_ASSIGNMENT_:
For this exercise, transcribe every line of the material exactly and skip the pictures.

_AVAILABLE DATA_:
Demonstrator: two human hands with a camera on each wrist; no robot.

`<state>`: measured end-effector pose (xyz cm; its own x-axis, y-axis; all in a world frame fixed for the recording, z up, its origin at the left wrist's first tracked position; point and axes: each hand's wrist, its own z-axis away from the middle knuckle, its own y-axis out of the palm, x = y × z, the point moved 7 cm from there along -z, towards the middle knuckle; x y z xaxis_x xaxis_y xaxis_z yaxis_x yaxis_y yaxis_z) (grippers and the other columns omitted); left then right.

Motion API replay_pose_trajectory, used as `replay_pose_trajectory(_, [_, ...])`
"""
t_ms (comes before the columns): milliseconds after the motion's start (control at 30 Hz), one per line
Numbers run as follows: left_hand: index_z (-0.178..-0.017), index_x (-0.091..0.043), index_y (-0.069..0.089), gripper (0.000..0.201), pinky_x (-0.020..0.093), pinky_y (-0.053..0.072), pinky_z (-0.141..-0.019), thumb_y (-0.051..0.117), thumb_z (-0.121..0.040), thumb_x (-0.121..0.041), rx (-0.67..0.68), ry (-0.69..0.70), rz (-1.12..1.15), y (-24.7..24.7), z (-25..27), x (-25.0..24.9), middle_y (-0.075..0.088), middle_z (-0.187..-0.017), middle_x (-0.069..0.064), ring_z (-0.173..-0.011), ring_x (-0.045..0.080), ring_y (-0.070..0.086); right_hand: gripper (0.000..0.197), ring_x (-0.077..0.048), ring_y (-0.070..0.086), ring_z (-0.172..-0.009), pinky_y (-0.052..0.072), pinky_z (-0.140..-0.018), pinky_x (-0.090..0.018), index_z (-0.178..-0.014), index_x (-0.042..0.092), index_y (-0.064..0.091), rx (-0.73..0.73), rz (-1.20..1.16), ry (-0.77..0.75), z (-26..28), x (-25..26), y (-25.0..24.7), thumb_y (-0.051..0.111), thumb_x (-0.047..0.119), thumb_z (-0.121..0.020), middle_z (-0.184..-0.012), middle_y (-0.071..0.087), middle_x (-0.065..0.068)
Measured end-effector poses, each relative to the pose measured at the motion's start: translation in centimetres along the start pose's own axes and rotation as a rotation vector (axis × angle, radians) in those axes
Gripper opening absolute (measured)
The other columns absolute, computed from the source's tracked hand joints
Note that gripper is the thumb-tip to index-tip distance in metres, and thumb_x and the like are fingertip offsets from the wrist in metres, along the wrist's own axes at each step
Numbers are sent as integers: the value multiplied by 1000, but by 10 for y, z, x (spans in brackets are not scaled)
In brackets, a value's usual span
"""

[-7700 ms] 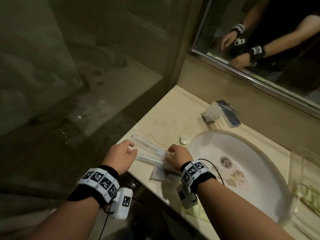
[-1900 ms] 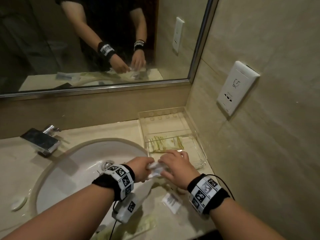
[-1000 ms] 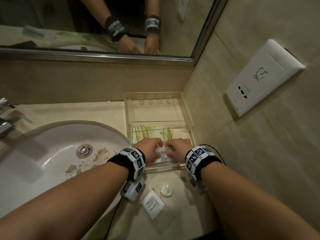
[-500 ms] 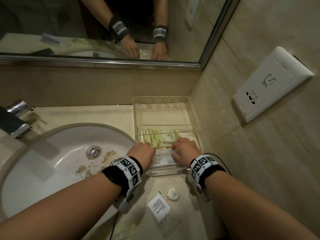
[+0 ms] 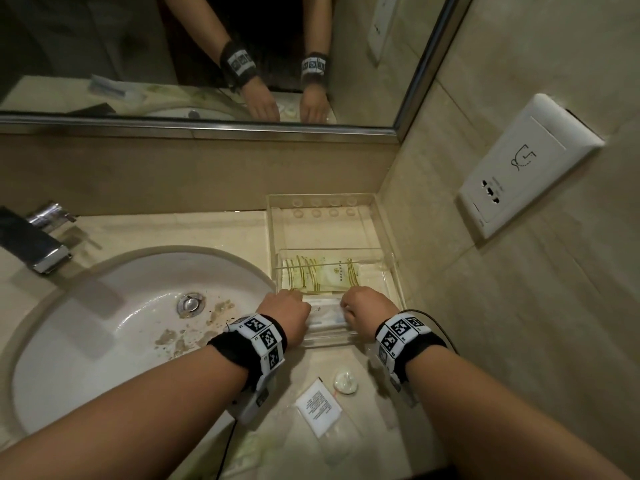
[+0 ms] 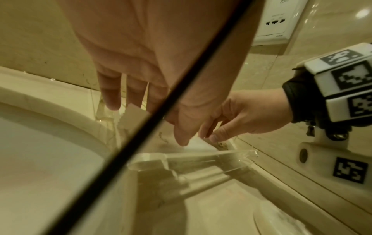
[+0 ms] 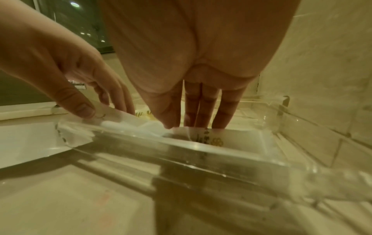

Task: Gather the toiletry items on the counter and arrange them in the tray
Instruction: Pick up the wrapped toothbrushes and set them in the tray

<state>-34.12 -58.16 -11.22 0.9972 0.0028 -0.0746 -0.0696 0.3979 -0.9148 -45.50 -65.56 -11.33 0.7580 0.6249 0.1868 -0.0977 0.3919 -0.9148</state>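
Both forearms reach forward, side by side, bare, each with black wristband carrying white marker blocks. Left hand (image 5: 285, 311) palm down, fingers (image 7: 118, 97) extended downward, slightly spread, thumb angled inward. Right hand (image 5: 367, 311) palm down, fingers (image 7: 203, 108) straight, close together, pointing down, thumb beside them. Hands near each other, not touching.

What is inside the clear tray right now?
In the clear tray lie a cream packet with green stripes and clear-wrapped white items under the left hand and right hand. What the hands cover cannot be seen.
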Motion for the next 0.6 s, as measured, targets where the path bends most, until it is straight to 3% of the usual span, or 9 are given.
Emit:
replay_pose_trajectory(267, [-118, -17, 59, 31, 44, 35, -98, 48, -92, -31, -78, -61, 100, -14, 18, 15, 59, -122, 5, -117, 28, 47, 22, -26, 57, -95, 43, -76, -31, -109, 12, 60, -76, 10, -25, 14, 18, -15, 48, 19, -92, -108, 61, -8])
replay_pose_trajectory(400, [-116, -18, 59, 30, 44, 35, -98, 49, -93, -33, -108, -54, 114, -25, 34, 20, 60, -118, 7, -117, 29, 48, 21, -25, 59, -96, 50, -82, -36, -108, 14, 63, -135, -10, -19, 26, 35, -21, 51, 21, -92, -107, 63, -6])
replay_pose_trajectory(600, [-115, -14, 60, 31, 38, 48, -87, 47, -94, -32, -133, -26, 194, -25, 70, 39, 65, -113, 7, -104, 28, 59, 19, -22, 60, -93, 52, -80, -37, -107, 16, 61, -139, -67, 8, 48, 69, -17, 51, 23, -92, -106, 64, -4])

_WRITTEN REPLY_:
Demonstrator: two human hands with a camera on each wrist; no robot.

`<state>`: measured end-effector pose (xyz cm; its own x-axis, y-axis; all in a world frame fixed for the recording, z up, its origin at the left wrist's first tracked position; point and axes: each hand's wrist, its own z-axis away from the middle knuckle, its own y-axis out of the palm, x = y × z, the point moved 7 cm from there along -z, towards the middle knuckle; x y z xaxis_x xaxis_y xaxis_z yaxis_x yaxis_y yaxis_z) (grippers and the other columns omitted); left then right.

Motion API replay_pose_trajectory, used as `replay_pose_trajectory(_, [_, ...])`
"""
t_ms (comes before the columns): milliseconds after the motion's start (control at 30 Hz), one per line
Numbers run as follows: left_hand: index_z (-0.178..-0.017), index_x (-0.091..0.043), index_y (-0.069..0.089), gripper (0.000..0.201), pinky_x (-0.020..0.093), pinky_y (-0.053..0.072), pinky_z (-0.141..-0.019), thumb_y (-0.051..0.117), thumb_z (-0.121..0.040), thumb_x (-0.121..0.041), rx (-0.67..0.68), ry (-0.69..0.70), rz (-1.12..1.15), y (-24.7..24.7), z (-25..27), x (-25.0..24.9), middle_y (-0.075..0.088), middle_z (-0.187..-0.017), middle_x (-0.069..0.064), ring_z (-0.173..-0.011), ring_x (-0.045..0.080), ring_y (-0.070..0.086); right_hand: gripper (0.000..0.197), ring_x (-0.077..0.048), ring_y (-0.070..0.086), ring_z (-0.172..-0.009), pinky_y (-0.052..0.072), pinky_z (-0.140..-0.018), pinky_x (-0.090..0.018), index_z (-0.178..-0.014), index_x (-0.042..0.092), index_y (-0.064..0.091), rx (-0.73..0.73), rz (-1.20..1.16), ry (-0.77..0.75), z (-26..28), x (-25..26), y (-25.0..24.7), thumb_y (-0.051..0.111), thumb_x (-0.047..0.119), thumb_z (-0.121..0.020), middle_z (-0.184..-0.012), middle_y (-0.071..0.087), middle_x (-0.065..0.068)
Measured end-effector poses, each relative to the pose measured at the motion's start: translation in centimetres along the start pose's own axes and rotation as a rotation vector (axis × angle, radians) in those axes
Gripper opening absolute (measured)
The other columns absolute, computed from the source's tracked hand joints
Note that gripper is the thumb-tip to index-tip distance in metres, and thumb_x and the like are fingertip offsets from the wrist in metres, along the wrist's own axes at each step
Numbers are sent as integers: the value multiplied by 1000, but by 10 for y, z, x (spans in brackets are not scaled)
In brackets, a value's usual span
"""

[-7700 ms] 
[-1900 ms] 
[-1000 ms] 
[-500 ms] 
[+0 ms] 
[+0 ms] 
[+0 ms] 

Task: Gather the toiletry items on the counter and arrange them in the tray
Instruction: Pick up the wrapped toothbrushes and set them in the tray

<state>-34.12 -58.16 -11.22 0.9972 0.0028 -0.0746 -0.0696 0.3979 -0.9148 -45.50 -65.56 -11.33 0.7580 0.6249 0.1868 -0.0977 0.3919 -0.9148</state>
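Both forearms reach forward, side by side, bare, each with black wristband carrying white marker blocks. Left hand (image 5: 285, 311) palm down, fingers (image 7: 118, 97) extended downward, slightly spread, thumb angled inward. Right hand (image 5: 367, 311) palm down, fingers (image 7: 203, 108) straight, close together, pointing down, thumb beside them. Hands near each other, not touching.

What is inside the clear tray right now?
In the clear tray lie a cream packet with green stripes and clear-wrapped white items under the left hand and right hand. What the hands cover cannot be seen.
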Motion for the next 0.6 s, as measured, targets where the path bends most, until it is straight to 3% of the usual span, or 9 are given.
Emit:
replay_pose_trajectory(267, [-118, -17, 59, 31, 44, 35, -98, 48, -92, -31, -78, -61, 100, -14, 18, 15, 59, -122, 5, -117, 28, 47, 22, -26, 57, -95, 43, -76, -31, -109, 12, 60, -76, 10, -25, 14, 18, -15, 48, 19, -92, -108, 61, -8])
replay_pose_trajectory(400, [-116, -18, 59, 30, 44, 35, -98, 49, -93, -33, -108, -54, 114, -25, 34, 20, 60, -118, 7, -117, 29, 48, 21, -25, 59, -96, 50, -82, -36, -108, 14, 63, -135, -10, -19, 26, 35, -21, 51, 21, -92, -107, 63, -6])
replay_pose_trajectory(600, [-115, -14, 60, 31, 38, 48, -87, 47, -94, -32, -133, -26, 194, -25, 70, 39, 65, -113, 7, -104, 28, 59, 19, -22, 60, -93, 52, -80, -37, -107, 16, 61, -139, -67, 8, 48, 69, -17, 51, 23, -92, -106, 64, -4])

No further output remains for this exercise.